Is Sound Gradual Typing Dead? – Takikawa et al. 2016
Last year we looked at the notion of gradual typing in an ECOOP 2015 paper by Takikawa et al. based on TypedRacket. Today’s choice from POPL 2016 by Takikawa et al. has the rather dramatic sounding title ‘Is Sound Gradual Typing Dead?’. If the paper title is meant to get you to read the paper…. it worked! The short version is that the authors conducted a series of performance tests as they gradually changed programs from fully untyped to fully typed. What they found is that gradual typing introduces very high overheads, and that it’s hard for maintenance programmers to predict what the performance impact of gradual typing will be (e.g. in some cases, performance degraded by over 100x). All experiments were run on TypedRacket, so we have to distinguish between the characteristics of this one implementation vs. the idea of gradual typing in general, but even so the work throws up some serious questions for research into practical gradual typing to address. This forms another part of the great debate surrounding the benefits of static and dynamic languages.

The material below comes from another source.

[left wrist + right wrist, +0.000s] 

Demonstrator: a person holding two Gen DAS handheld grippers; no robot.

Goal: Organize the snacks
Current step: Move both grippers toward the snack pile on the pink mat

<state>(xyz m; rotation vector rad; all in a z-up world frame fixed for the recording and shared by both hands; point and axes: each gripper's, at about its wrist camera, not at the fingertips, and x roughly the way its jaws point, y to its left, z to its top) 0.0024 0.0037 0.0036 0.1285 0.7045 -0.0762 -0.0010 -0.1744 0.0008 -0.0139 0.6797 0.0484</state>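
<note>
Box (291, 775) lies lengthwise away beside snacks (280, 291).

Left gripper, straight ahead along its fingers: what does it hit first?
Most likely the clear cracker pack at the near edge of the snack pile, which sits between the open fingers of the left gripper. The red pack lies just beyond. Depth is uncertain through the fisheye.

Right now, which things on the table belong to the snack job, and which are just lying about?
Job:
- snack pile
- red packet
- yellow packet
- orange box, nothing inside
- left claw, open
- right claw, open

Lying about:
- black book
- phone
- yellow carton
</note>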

Over the past couple of decades dynamically-typed languages have become a staple of the software engineering world. Programmers use these languages to build all kinds of software systems. In many cases, the systems start as innocent prototypes. Soon enough, though, they grow into complex, multi-module programs, at which point the engineers realize that they are facing a maintenance night- mare, mostly due to the lack of reliable type information. Gradual typing proposes a language-based solution to this pressing software engineering problem. The idea is to extend the language so that programmers can incrementally equip pro- grams with types. In contrast to optional typing, gradual typing provide programmers with soundness guarantees.
To make all this work, you have to insert runtime checks between the typed and untyped portions of the program. Macro-level gradual typing forces programmers to add typing on a module-by-module basis, micro-level gradual typing allows type annotations to be added to any declaration. We want gradual typing to allow programmers to add types with minimal changes to existing code, and we want the cost of ‘soundness’ to remain tolerable – program performance must not degrade too much as programmers add type annotations.

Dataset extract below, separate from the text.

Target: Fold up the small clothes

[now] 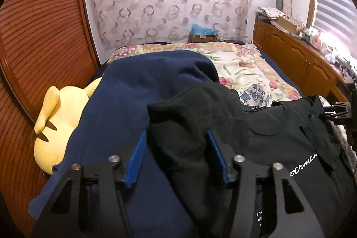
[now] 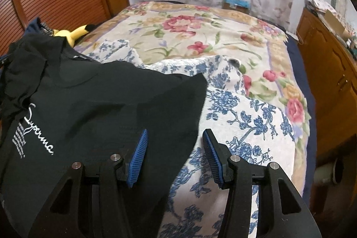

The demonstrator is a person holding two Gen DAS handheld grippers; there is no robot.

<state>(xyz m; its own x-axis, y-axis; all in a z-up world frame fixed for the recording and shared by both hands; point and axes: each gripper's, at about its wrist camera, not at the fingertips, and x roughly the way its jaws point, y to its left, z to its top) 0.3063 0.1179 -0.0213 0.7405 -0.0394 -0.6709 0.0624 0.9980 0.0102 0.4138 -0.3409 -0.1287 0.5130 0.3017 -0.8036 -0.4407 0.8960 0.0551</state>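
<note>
A black T-shirt (image 1: 279, 137) with white script lettering lies spread on the bed, partly over a navy garment (image 1: 138, 81). Its left sleeve (image 1: 178, 117) bunches up between the blue pads of my left gripper (image 1: 176, 133). The right pad touches the cloth and the left pad stands a little clear, so the jaws are open. In the right wrist view the same T-shirt (image 2: 89, 104) fills the left half. My right gripper (image 2: 175, 131) is open over its right edge, with the left pad above black cloth and the right pad above a blue-and-white floral cloth (image 2: 241, 117).
A yellow plush toy (image 1: 58, 126) lies at the bed's left side by a louvred wooden door (image 1: 33, 37). A flowered bedspread (image 2: 189, 37) covers the bed. A cluttered wooden cabinet (image 1: 301, 55) runs along the right. A cardboard box (image 1: 202, 36) stands beyond the bed's far end.
</note>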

Most publications come with qualified remarks about the performance of partially typed programs. Some plainly admit that such mixed programs may suffer performance degradations of up to two orders of magnitude.

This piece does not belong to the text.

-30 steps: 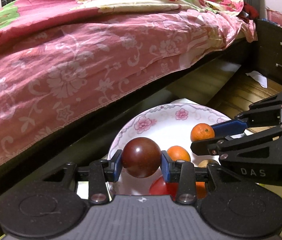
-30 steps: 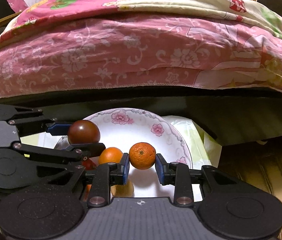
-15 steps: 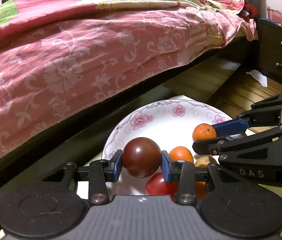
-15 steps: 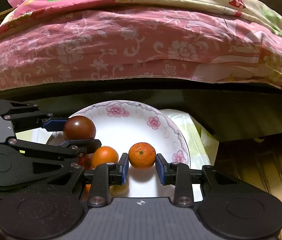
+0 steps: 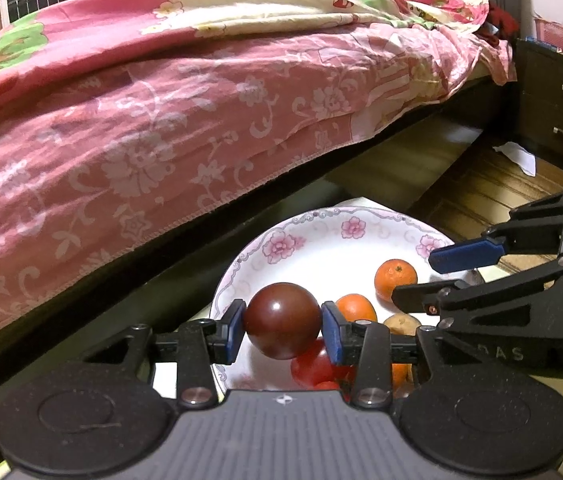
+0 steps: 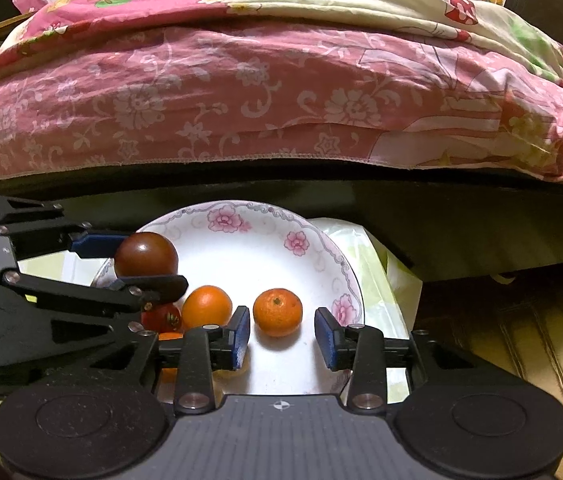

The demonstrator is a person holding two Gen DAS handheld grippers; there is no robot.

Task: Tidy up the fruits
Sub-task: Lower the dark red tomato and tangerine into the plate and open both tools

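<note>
Left wrist view is showing the left claw (image 5: pixel 283 330) pinching a smooth, soft-skinned plum (image 5: pixel 282 320) across its middle above the plate (image 5: pixel 321 222), while the right claw (image 6: pixel 281 334) is opening around the firm mandarin (image 6: pixel 277 312) sitting on it.

a pink flowered bedspread (image 5: pixel 185 120) covers the bed, with a cream patterned blanket (image 5: pixel 281 4) lying on top. a dark bed frame (image 6: pixel 441 216) runs below it. a dark drawer cabinet (image 5: pixel 557 108) stands beside the bed. a white scrap of paper (image 5: pixel 519 156) lies on the wooden floor (image 5: pixel 477 192).
</note>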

To assess the performance impact of gradual typing, the authors take programs with n modules and create a typed and untyped version of each. There are therefore 2n possible configurations from all untyped to all typed and everything inbetween. Each configuration is then benchmarked. Here’s what the performance lattice for the suffixtree program looks like – there are six modules, giving 64 total combinations. A white circle represents an untyped module, and a black circle a typed one. Thus we have the fully typed program at the top of the lattice, and the fully untyped one at the bottom of the lattice.
Note how varying the paths on the journey from fully untyped to fully typed are. When choosing the first module to type, you might experience anything from no performance overhead (1x) to nearly 89x performance degradation.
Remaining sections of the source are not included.